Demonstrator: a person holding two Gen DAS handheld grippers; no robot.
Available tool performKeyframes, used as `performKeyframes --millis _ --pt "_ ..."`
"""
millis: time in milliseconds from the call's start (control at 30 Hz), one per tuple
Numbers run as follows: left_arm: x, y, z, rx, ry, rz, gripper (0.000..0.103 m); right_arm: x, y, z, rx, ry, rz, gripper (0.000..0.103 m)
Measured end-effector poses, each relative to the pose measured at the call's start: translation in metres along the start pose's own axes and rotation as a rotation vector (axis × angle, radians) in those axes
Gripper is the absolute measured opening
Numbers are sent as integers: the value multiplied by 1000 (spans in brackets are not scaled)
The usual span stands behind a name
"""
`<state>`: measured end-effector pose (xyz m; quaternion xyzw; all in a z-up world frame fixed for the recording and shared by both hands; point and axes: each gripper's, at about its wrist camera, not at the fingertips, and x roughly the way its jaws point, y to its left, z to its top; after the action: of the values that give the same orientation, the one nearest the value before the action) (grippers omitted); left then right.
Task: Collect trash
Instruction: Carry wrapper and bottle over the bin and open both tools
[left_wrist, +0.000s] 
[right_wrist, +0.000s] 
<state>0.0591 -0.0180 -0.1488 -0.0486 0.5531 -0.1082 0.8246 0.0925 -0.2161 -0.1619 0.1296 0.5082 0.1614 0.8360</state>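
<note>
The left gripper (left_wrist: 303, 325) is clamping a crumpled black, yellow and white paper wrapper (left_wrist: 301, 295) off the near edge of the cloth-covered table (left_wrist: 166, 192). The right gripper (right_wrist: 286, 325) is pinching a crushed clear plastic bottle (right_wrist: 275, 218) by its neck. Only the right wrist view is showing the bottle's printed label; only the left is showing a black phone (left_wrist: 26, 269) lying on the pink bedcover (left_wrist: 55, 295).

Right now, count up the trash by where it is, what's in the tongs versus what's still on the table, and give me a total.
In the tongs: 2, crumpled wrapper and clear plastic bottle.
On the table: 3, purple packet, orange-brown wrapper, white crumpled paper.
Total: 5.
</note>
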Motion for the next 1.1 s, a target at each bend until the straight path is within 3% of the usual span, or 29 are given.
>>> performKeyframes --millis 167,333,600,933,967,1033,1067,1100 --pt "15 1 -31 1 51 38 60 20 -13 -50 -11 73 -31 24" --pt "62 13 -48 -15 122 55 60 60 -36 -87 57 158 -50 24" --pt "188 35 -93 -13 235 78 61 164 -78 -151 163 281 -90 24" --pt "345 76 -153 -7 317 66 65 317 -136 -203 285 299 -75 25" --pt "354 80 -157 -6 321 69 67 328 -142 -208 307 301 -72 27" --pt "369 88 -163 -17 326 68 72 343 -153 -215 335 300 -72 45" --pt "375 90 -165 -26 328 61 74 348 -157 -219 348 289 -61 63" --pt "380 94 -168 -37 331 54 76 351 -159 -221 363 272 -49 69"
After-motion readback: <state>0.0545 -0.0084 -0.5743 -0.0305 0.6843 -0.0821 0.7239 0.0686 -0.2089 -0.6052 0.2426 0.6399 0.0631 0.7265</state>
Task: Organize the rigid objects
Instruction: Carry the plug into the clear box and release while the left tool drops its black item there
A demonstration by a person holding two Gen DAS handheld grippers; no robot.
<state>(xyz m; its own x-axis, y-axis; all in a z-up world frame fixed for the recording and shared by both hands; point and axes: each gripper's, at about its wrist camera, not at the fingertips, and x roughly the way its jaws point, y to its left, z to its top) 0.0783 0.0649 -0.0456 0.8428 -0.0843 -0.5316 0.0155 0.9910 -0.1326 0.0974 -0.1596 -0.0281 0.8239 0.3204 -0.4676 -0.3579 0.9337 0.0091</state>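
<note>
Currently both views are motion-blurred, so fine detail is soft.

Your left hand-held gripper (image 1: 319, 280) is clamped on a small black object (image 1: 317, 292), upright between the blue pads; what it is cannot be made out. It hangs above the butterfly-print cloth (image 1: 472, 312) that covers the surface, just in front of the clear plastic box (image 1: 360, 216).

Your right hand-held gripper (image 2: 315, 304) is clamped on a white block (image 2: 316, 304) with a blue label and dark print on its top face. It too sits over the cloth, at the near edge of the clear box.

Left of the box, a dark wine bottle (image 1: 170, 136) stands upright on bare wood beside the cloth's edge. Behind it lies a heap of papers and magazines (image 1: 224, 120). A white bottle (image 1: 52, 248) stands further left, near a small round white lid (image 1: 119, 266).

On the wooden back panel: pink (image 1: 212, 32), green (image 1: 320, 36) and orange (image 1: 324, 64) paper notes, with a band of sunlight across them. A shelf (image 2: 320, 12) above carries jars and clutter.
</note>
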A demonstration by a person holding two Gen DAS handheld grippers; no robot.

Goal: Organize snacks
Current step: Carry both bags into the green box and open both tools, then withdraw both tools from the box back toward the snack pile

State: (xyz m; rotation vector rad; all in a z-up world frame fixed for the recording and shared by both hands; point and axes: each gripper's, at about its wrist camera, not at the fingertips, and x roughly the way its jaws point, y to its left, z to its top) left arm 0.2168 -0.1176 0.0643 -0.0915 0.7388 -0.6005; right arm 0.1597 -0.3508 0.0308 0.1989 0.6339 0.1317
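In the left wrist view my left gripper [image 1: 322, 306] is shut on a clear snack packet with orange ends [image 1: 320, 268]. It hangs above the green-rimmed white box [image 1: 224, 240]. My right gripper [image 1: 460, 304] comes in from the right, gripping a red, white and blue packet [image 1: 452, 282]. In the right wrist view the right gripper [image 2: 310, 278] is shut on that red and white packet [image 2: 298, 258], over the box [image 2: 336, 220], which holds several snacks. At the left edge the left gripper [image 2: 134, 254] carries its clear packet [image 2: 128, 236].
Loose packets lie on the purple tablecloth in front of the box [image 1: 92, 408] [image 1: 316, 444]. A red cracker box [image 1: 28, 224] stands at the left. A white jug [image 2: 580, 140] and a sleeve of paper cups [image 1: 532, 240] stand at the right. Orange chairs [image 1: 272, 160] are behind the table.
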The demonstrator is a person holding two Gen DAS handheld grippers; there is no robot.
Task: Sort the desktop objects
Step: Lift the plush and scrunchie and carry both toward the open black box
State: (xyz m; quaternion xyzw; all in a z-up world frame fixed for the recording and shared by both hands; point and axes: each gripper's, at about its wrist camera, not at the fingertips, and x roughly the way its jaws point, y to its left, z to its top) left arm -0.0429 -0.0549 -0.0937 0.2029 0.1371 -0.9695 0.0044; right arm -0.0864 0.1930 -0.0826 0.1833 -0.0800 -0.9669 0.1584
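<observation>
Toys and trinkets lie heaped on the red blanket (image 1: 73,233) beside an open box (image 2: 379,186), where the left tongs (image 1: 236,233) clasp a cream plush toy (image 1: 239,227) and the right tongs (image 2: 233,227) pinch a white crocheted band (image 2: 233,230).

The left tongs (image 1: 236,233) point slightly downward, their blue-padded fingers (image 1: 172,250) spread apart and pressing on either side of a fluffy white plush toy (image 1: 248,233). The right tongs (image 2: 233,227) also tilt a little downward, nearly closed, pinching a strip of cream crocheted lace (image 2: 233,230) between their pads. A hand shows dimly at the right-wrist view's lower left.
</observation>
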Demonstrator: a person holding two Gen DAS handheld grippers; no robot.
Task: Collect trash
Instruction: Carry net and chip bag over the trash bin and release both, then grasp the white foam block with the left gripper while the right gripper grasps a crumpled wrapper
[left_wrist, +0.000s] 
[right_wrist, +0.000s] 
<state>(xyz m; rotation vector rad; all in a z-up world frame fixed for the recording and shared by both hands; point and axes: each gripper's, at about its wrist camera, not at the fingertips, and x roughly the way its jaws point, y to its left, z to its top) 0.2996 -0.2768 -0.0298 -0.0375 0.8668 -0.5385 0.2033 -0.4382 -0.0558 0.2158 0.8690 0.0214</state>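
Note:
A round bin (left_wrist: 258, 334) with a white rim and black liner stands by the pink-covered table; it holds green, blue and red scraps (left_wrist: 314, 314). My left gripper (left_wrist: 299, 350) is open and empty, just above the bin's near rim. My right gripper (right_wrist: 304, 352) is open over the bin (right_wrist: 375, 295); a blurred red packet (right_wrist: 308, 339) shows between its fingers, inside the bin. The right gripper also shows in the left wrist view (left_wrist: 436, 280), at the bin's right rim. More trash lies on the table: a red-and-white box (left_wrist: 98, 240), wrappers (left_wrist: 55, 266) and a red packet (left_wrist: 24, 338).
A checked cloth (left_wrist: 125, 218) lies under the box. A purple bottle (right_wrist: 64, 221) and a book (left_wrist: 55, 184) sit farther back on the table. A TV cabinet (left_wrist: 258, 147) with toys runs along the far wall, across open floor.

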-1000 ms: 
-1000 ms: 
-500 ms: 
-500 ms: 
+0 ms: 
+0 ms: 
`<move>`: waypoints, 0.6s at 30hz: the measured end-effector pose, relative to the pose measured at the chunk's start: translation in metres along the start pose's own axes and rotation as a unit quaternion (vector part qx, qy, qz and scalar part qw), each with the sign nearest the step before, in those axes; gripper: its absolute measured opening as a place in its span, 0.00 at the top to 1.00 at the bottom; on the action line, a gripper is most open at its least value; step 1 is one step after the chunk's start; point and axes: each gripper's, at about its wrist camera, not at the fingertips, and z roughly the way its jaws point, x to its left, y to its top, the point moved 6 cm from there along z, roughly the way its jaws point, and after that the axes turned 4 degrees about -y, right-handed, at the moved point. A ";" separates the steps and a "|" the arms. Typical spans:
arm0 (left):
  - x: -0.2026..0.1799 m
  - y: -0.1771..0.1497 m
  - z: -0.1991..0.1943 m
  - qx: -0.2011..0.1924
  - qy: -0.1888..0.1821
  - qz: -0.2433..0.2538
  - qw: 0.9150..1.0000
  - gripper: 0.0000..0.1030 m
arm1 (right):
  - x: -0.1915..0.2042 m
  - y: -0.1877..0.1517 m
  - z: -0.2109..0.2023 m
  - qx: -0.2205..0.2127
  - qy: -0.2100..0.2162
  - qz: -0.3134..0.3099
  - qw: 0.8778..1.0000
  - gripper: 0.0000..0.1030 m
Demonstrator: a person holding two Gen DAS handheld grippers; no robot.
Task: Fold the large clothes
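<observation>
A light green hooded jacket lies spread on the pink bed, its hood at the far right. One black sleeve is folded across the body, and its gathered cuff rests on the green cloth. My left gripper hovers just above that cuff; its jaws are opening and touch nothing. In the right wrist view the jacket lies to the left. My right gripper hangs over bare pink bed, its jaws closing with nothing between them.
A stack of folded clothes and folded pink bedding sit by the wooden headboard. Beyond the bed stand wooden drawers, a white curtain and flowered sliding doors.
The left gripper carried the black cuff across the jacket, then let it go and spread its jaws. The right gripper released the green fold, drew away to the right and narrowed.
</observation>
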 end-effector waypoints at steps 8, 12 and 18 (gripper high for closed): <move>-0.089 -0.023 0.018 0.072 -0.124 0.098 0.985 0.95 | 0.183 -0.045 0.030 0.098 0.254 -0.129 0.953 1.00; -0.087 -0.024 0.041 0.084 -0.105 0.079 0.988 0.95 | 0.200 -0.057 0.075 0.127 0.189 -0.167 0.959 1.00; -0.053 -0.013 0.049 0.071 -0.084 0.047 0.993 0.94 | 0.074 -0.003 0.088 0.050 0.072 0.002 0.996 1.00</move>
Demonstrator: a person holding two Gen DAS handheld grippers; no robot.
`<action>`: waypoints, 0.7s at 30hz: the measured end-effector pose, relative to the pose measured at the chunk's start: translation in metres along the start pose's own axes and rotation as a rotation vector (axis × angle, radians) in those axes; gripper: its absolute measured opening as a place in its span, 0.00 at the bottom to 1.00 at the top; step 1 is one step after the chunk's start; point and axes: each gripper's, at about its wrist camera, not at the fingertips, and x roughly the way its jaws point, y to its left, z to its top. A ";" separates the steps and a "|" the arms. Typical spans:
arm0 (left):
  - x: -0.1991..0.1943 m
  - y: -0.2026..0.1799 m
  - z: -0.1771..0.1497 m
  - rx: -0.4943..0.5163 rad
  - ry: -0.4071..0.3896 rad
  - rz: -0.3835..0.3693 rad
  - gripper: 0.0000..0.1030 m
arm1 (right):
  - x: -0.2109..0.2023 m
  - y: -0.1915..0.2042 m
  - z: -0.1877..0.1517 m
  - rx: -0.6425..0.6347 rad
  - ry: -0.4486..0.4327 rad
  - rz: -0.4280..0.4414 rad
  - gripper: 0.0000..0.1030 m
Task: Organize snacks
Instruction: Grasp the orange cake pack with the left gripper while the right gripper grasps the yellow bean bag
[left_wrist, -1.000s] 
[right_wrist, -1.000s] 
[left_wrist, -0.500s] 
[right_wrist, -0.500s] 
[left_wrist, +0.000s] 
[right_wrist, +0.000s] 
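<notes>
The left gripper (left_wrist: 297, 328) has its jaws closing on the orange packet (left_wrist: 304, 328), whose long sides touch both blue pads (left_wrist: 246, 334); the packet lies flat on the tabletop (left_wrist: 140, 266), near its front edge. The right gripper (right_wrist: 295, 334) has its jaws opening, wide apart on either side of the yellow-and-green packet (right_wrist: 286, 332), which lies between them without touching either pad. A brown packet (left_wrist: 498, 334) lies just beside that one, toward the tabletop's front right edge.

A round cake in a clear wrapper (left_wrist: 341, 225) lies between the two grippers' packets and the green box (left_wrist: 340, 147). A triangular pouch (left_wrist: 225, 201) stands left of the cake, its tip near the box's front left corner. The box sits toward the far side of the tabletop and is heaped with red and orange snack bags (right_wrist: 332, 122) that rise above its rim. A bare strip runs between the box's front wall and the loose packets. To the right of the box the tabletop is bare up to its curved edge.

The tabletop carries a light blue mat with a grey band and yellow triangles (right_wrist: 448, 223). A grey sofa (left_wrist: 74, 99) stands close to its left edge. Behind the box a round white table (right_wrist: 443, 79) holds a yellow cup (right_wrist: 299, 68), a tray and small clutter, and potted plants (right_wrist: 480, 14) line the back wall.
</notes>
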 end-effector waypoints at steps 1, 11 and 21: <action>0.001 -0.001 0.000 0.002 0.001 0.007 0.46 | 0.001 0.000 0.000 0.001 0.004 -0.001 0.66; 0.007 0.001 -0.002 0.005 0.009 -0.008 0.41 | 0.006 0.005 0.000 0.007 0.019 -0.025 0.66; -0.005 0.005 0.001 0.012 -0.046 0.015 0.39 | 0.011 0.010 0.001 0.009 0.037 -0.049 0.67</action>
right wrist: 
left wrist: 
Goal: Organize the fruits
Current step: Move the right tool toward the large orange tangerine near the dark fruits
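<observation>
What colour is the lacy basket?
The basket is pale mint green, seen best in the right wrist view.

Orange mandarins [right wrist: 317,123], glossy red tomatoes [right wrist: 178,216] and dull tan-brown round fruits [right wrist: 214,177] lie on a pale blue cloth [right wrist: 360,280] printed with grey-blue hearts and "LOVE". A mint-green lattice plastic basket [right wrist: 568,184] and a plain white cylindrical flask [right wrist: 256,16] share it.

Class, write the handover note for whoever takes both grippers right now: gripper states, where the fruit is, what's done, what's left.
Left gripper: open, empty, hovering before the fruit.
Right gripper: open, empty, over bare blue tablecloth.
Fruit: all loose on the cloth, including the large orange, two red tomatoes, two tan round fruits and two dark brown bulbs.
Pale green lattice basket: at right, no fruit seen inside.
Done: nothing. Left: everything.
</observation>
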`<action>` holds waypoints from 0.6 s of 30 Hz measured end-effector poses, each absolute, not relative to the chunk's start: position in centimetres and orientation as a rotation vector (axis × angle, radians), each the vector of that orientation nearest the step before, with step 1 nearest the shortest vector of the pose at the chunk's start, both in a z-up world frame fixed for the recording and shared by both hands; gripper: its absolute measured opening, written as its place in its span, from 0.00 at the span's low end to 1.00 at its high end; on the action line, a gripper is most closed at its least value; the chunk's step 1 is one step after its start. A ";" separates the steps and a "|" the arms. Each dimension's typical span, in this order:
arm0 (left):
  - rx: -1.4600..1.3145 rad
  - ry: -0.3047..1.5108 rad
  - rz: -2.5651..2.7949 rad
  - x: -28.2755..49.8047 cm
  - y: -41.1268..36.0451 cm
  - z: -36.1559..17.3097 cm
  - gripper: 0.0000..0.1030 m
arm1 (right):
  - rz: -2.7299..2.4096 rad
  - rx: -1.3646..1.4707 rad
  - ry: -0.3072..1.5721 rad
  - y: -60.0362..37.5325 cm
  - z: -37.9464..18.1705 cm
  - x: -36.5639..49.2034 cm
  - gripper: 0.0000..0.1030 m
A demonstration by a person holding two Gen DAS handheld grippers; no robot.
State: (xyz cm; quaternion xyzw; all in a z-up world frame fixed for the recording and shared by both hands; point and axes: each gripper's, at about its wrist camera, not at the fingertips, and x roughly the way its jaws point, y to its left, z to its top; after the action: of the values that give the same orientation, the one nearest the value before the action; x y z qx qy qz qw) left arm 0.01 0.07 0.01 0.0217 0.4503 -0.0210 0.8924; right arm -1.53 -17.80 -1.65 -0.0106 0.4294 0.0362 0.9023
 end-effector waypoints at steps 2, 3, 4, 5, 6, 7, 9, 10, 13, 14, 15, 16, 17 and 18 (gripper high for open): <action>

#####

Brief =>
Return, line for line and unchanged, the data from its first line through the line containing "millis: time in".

Written solution =>
Demonstrator: a person holding two Gen DAS handheld grippers; no robot.
Available tool performKeyframes, used as `performKeyframes --millis _ --pt "_ ..."`
"""
millis: time in milliseconds from the call's start (control at 30 Hz), one per tuple

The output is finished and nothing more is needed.